Collaboration involves a series of four-way meetings during which the two parties and their respective attorneys work towards a win-win resolution of the case without a mediator. In Collaboration, the parties' attorneys agree to withdraw from the case if a settlement is not reached and litigation becomes necessary.
Principled Negotiation is also a process in which the parties and their respective counsel participate. It also involves a series of settlement conferences with parties and counsel or between counsel in a structured setting with agreed upon time frames and ground rules. The Principled Negotiation process does not require the parties' attorneys to withdraw in the event that the case is not settled.
Facilitated Negotiation is similar to Principled Negotiation but the negotiations are overseen, or facilitated, by a neutral third party. The third party assists by resolving certain issues, if necessary, and keeping the process moving toward an amicable resolution.

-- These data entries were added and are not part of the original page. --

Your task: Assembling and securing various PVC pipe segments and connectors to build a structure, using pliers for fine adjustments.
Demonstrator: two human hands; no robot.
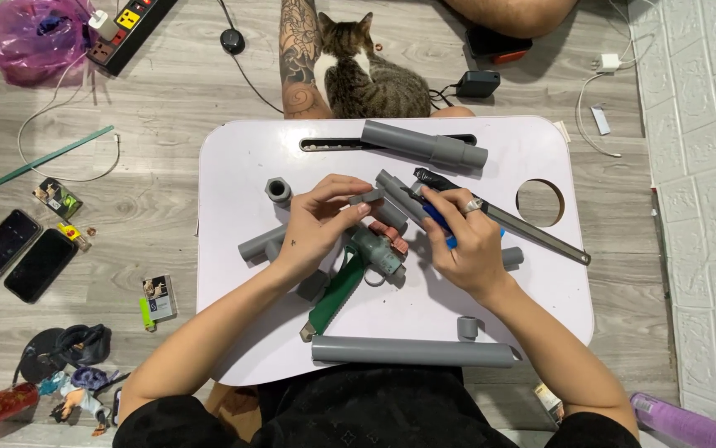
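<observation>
On the white table (241, 158), both hands (316, 220) grip pipe fittings (387, 203).

A white lap table (241, 166) stands on the wood floor. A long grey pipe (414, 352) lies along its near edge, a short ring (467, 327) just behind it. A jointed pipe (424, 144) lies by the far slot, a nut-shaped fitting (278, 190) towards the far left corner, and a green saw (334, 294) mid-table.

We see bare tabletop (233, 158) at the far left corner. Toward us, a long grey pipe (412, 352) bars the near edge; a green-handled saw (334, 294) lies just beyond it.
</observation>
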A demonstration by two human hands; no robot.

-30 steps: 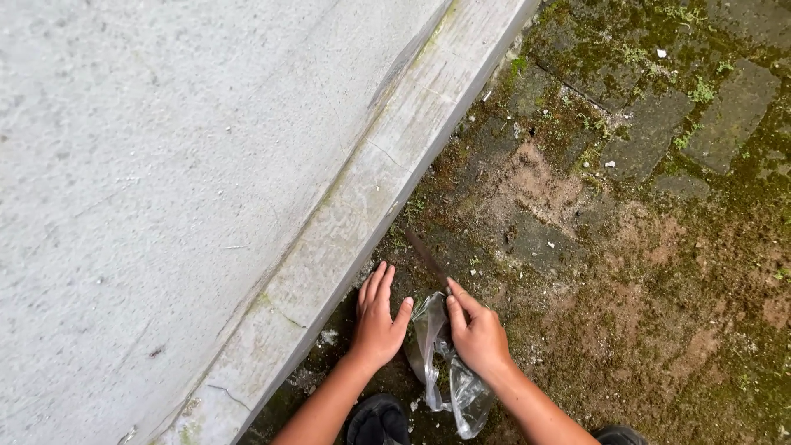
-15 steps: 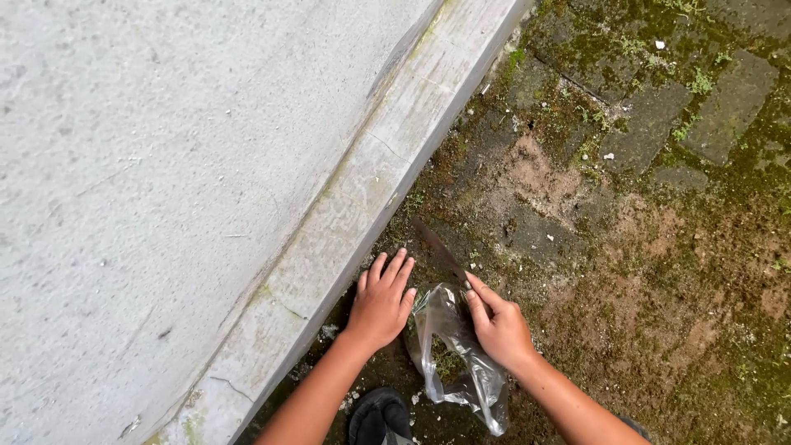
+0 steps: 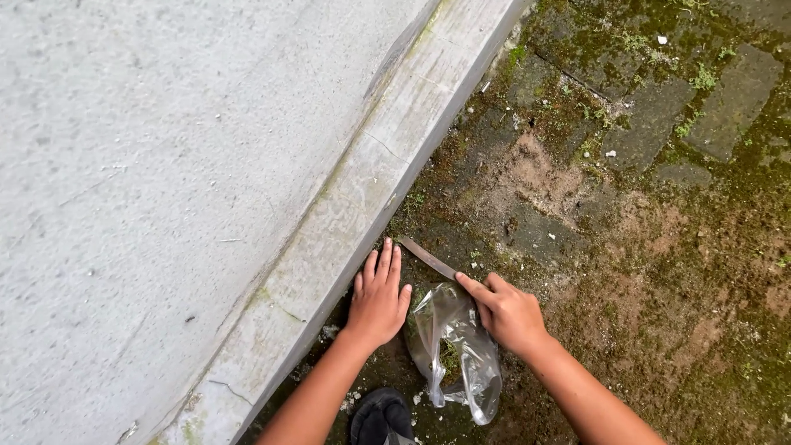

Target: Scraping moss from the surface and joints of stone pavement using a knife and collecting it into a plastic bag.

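From the head camera, the person crouches at the foot of a pale concrete curb (image 3: 354, 214). The left hand (image 3: 379, 298) lies flat on the mossy ground beside the curb, fingers together and pointing up along it. The right hand (image 3: 507, 311) grips a narrow flat blade (image 3: 428, 258), forefinger laid along it, the tip resting on the dirt. Between the hands sits a crumpled clear plastic bag (image 3: 457, 354) with some green bits inside. Since a second ago the blade has come into view, angled toward the curb, and the bag has sagged lower toward a dark shoe (image 3: 379, 416). Moss-covered paving stones (image 3: 651, 124) spread beyond.
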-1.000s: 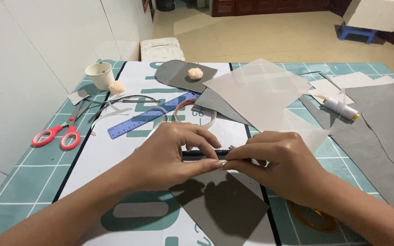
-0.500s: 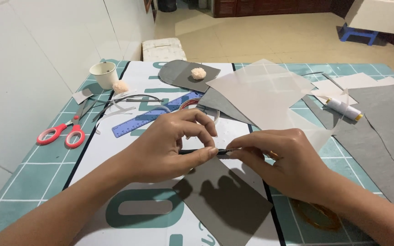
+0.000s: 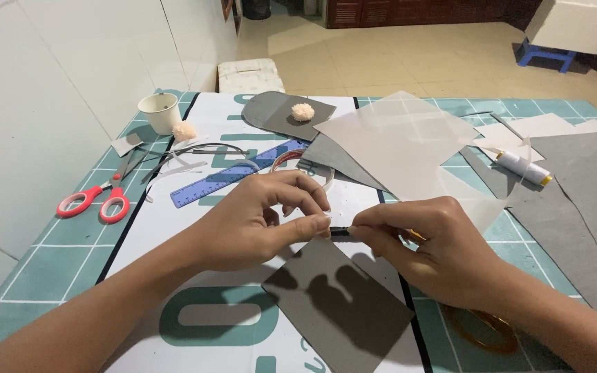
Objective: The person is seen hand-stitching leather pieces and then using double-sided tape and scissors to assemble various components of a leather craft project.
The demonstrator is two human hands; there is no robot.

Arbitration provides a process by which a neutral person or panel of more than one person can make a decision for the parties, if they are unable to resolve their own issues by agreement. Evidence is presented to the arbitrator in a less time-consuming and more cost-effective manner than at a trial before the Court. The arbitrator then renders a decision as to how the parties' issues should be resolved. The parties can agree that the arbitrator's decision will be binding or non-binding.

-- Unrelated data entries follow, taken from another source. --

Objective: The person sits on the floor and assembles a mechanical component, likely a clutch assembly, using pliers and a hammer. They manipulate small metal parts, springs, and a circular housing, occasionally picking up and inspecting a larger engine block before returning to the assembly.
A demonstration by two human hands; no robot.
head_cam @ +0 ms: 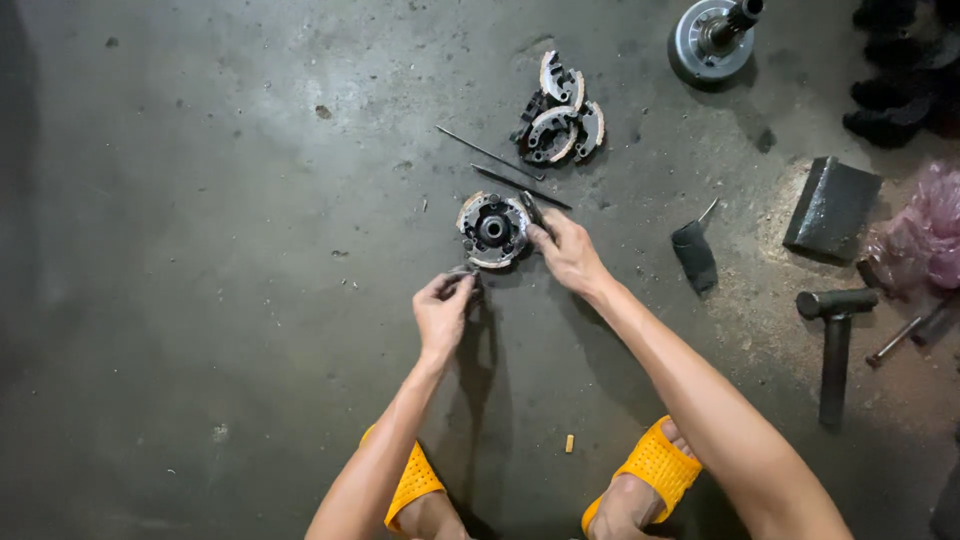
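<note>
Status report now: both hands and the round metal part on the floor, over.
Left hand pinching a small metal piece. Right hand steadying the round grey metal clutch hub on the concrete floor. Two thin rods beyond, not touching.

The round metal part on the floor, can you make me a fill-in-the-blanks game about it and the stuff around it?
1. The right hand touches the round metal part, which lies on the ____.
2. The person's sandals are coloured ____.
3. The hammer lies on the ____ side of the picture.
4. Two thin ____ lie between the round metal part and the pile of curved metal pieces.

Missing words: floor; yellow; right; rods
</note>
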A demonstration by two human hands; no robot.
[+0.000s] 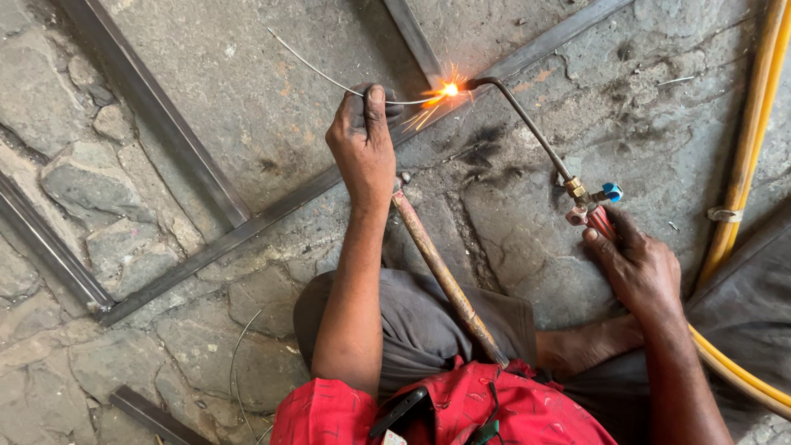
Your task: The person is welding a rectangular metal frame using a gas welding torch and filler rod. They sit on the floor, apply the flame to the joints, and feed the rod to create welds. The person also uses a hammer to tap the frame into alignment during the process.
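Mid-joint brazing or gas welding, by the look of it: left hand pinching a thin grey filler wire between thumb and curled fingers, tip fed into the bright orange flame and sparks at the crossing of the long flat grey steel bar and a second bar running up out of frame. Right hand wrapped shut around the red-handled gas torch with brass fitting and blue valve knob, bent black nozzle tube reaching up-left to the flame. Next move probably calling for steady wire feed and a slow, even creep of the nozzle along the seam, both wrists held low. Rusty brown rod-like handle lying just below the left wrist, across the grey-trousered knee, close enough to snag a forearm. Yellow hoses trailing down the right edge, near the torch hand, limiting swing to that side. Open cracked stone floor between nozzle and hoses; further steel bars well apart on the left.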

Of course, the Center's attorneys recognize that sometimes litigation is necessary to fully resolve parties' disputes. They are ready, willing, and able to provide that service in those cases where a party and counsel agree it is the best alternative.
While your marriage may be over, your life doesn't need to be. For more information on the Center and its members, visit its website at www.famad.com or contact one of our family law attorneys.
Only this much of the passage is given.